Atau, orang mulai bisa berpikir jernih dan melihat Ahok hanya keceplosan tanpa niat menista. Barangkali pula, Ahok hanya sekadar katalisator, sekadar mengulangi pesan (penafsiran) dari orang-orang Islam di kalangan internal Ahok. Tidak mungkin juga Ahok ujug-ujug tahu surat Almaidah 51, kecuali dia mengikuti kajian atau mendengar pembicaraan tentang itu dari orang-orang di sekitaranya.

Mana yang benar tidak jadi soal, yang jelas ada fakta bahwa serangan ke Ahok mulai mengendur. Hal ini lebih valid ketika kita mengacu ke riset Lembaga Survei Indonesia (LSI). Pada bulan November, sebanyak 62 persen masyarakat menilai Ahok melakukan penodaan, tetapi survei yang digelar pada 3-11 Desember menyebutkan jika hanya 54 persen di antara warga DKI yang masih menilai Ahok menodakan agama.

Isu seputar penistaan agama ini berkelindan dengan elektabilitas petahana tersebut.
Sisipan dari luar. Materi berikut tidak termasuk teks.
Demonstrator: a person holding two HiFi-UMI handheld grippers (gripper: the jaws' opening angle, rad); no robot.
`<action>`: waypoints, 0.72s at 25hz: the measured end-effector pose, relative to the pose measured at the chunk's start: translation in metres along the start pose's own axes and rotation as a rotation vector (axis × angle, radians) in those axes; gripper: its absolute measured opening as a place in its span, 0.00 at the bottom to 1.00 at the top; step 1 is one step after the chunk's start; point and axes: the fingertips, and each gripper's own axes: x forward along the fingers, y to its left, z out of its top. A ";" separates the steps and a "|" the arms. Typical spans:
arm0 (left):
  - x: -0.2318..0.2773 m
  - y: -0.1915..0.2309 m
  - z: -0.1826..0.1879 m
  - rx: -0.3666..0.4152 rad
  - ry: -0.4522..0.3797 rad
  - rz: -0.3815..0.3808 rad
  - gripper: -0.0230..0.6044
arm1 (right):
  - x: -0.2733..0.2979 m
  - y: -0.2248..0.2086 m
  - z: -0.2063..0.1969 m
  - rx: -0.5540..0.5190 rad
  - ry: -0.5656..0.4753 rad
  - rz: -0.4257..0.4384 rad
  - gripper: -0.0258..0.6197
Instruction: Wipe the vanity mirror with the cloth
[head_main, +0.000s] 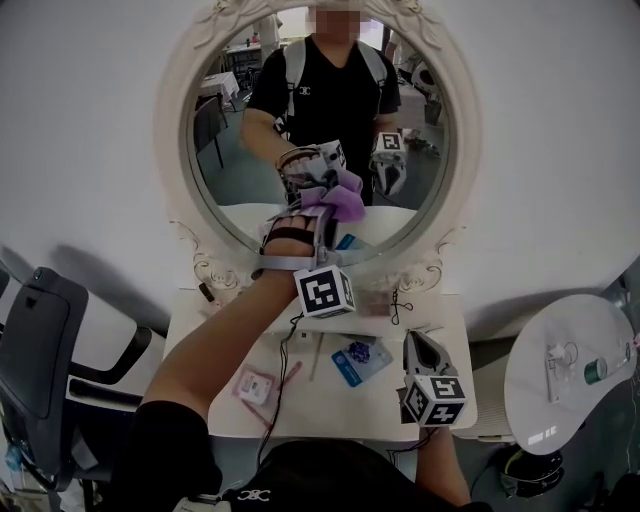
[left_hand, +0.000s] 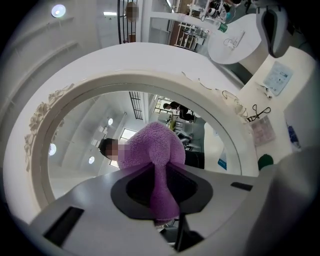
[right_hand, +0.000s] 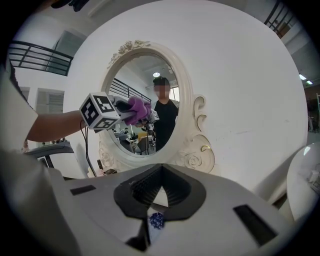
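Note:
The oval vanity mirror (head_main: 235, 150) in its white ornate frame stands at the back of the white table (head_main: 330, 410). My left gripper (head_main: 318, 208) is shut on a purple fluffy cloth (head_main: 340, 198), which presses against the lower part of the glass. In the left gripper view the cloth (left_hand: 154, 145) bulges out past the left gripper (left_hand: 160, 172) onto the mirror (left_hand: 85, 135). My right gripper (head_main: 416, 345) hovers low over the table's right side, shut and holding nothing. In the right gripper view the right gripper (right_hand: 161, 176) points toward the mirror (right_hand: 142, 75) and the cloth (right_hand: 136, 107).
A blue packet (head_main: 360, 360), a pink packet (head_main: 253, 385) and a thin cable lie on the table. A round white side table (head_main: 570, 370) stands to the right and a dark chair (head_main: 40, 350) to the left. The white wall is right behind the mirror.

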 end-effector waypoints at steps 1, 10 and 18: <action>0.001 -0.012 -0.001 -0.002 -0.001 -0.017 0.15 | -0.001 0.000 -0.001 -0.001 0.002 -0.001 0.06; 0.005 -0.156 -0.043 0.093 0.028 -0.268 0.15 | -0.011 -0.006 -0.010 0.005 0.020 -0.037 0.06; 0.007 -0.193 -0.056 0.055 0.073 -0.352 0.15 | -0.019 -0.009 -0.013 -0.012 0.036 -0.061 0.06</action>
Berdasarkan hasil survei LSI, elektabilitas Ahok-Djarot mencapai 31,8 persen, sedangkan Agus-Sylvi 26,5 persen dan Anies-Sandiaga 23,9 persen dengan17,8 responden persen tidak menjawab; simpang kesalahan 3,5 %. Dalam trend top of mind nama calon Gubernur yang paling banyak dipilih adalah Ahok dengan suara 32,9 persen, Agus Yudhoyono 25,1 persen, dan Anies 23,2 persen.

Melihat tren ini, bukan tidak mungkin suara untuk Ahok akan berangsur-angsur menguat menyusul mengendurnya serangan isu penistaan agama.
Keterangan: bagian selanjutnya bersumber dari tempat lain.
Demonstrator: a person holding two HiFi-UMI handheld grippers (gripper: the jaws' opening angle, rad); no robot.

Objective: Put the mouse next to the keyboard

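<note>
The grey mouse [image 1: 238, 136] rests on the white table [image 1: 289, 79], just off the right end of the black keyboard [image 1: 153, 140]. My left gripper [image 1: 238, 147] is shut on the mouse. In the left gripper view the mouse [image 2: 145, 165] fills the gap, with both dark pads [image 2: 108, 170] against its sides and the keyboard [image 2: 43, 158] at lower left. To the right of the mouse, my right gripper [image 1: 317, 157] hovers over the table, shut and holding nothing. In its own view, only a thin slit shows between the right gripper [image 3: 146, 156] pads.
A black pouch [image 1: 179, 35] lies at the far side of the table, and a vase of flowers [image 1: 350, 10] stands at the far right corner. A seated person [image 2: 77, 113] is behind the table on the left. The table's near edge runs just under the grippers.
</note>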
Dilansir Rima.com Jika melacak hasil tren survei, elektabilitas Ahok pada awal Oktober (isu penistaan belum mencuat) adalah 31,9 persen. Pada bulan November, setelah ditetapkan sebagai tersangka, Ahok hanya mendapatkan dukungan 28,9 persen, di atasnya ada Agus (29,5%), sedangkan Anies 26,7 persen. Bahkan, data dari Lembaga Konsultan Politik Indonesia (LKPI) di periode yang sama malah menempatkan pasangan Ahok di posisi terbawah (24,6%), di atasnya ada Anies- 25,9% dan Agus 27,6, dengan 21,9 % pemilih masih merahasiakan pilihannya.

Kembalinya Ahok menjadi jawara survei sangat mungkin dipengaruhi swing voters yang sebelumnya malu-malu mengakui bakal mendukung Ahok karena gencarnya kasus penodaan agama.
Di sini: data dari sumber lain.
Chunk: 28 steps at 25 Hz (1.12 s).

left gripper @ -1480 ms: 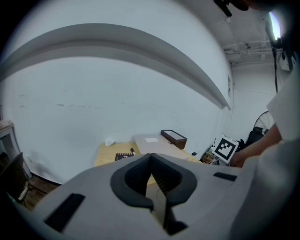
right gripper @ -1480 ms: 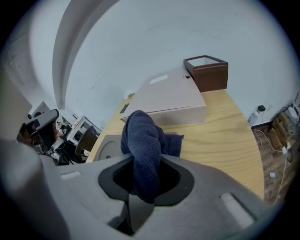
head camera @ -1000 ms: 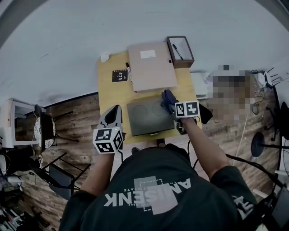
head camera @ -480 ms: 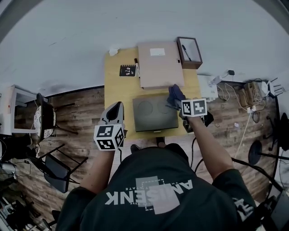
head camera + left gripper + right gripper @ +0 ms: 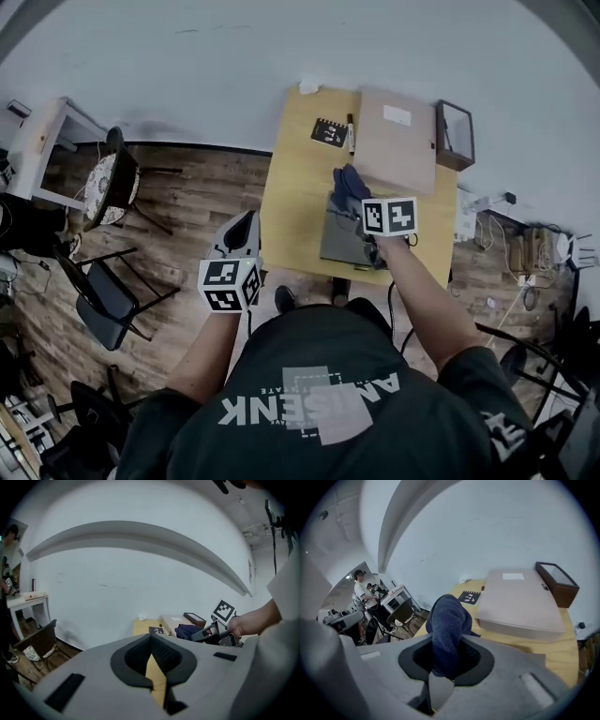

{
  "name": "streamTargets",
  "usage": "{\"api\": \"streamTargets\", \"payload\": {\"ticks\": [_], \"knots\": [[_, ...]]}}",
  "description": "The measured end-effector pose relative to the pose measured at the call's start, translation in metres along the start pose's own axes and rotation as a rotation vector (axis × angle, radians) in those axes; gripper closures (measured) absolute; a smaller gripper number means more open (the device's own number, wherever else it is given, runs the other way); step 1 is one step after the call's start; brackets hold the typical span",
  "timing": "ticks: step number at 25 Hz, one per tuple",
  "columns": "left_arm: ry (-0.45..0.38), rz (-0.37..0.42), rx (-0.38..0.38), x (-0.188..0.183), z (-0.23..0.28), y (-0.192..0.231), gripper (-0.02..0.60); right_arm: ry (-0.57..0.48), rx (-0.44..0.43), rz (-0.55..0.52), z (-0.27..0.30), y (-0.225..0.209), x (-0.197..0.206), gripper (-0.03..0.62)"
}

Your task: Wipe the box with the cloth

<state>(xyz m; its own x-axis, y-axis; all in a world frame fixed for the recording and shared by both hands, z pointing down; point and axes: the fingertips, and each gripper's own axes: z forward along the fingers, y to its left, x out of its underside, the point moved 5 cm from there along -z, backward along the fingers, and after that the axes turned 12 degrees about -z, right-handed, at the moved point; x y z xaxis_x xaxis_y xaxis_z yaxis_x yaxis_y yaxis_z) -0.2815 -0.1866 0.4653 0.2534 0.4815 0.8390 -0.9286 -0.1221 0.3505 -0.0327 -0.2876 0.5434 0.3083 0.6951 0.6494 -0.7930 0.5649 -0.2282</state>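
The right gripper (image 5: pixel 360 201) clamps a dark blue cloth (image 5: pixel 447 627) just beside the tan box (image 5: pixel 520 604). The left gripper (image 5: pixel 151 642) hangs off the table (image 5: pixel 292 202), jaws together and empty.

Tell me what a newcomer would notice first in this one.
The dark blue cloth stands out first, bunched up in the right tool over the yellow table, close to the flat tan box. The left tool hangs idle, shut on nothing, off the table's left side over the wood floor.
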Motion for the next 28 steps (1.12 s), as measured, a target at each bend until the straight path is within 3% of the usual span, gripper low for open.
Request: {"api": "streamTargets", "payload": {"ticks": [5, 10, 20, 28], "knots": [[-0.016, -0.035, -0.066, 0.006, -0.037, 0.045, 0.580, -0.002, 0.017, 0.000, 0.040, 0.046, -0.014, 0.519], [-0.004, -0.047, -0.106, 0.013, -0.068, 0.082, 0.580, -0.053, 0.098, 0.130, 0.080, 0.083, -0.022, 0.518], [0.055, -0.033, -0.160, 0.019, -0.109, 0.132, 0.580, -0.145, 0.439, 0.481, 0.121, 0.080, -0.015, 0.518], [0.068, -0.020, -0.166, 0.024, -0.116, 0.138, 0.580, -0.128, 0.515, 0.640, 0.127, 0.070, 0.010, 0.518]]}}
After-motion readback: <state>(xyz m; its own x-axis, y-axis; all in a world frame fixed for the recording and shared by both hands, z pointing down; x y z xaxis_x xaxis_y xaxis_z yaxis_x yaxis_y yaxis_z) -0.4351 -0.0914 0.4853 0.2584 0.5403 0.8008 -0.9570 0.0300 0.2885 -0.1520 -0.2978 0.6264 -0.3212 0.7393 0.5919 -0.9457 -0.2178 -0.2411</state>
Jika situasi tenang seperti ini tetap berlangsung, dan Ahok bebas dari tuntutan kasus penistaan di pengadilan, sangat mungkin Ahok bakal kembali memimpin Jakarta.

Ada hal lain yang menguntungkan Ahok, terutama debat terbuka. Kecuali 3 kali debat resmi oleh KPUD di bulan Januari, Agus Harimurti Yudhoyono menolak datang. Praktis, dia hanya melawan Anies. Soal, kemahiran bicara di depan publik, tentu Anies lebih unggul. Akan tetapi, Anies adalah kandidat dengan perolehan suara selalu terbawah dalam berbagai survei.

Kerugian karena debat akan diderita Agus yang berakting seperti kanak-kanak bermain petak umpet. Padahal, elektabilitasnya sanggup menandingi Ahok. Orang akan berpikir ulang tentang Agus, dan sangat mungkin kekecewaan mereka diungkapkan dengan tidak datang ke TPS atau bahkan beralih ke Anies atau Ahok. Dengan plot seperti ini, Ahok tetap akan ada di atas angin.

Jadi, praktis satu-satunya isu yang menghadang Ahok adalah penistaan Agama, setelah isu SARA tidak mempan untuk warga DKI. Jika isu ini masuk angin, oposisi terhadap Ahok akan melempem dan Ahok bakal terpilih kembali.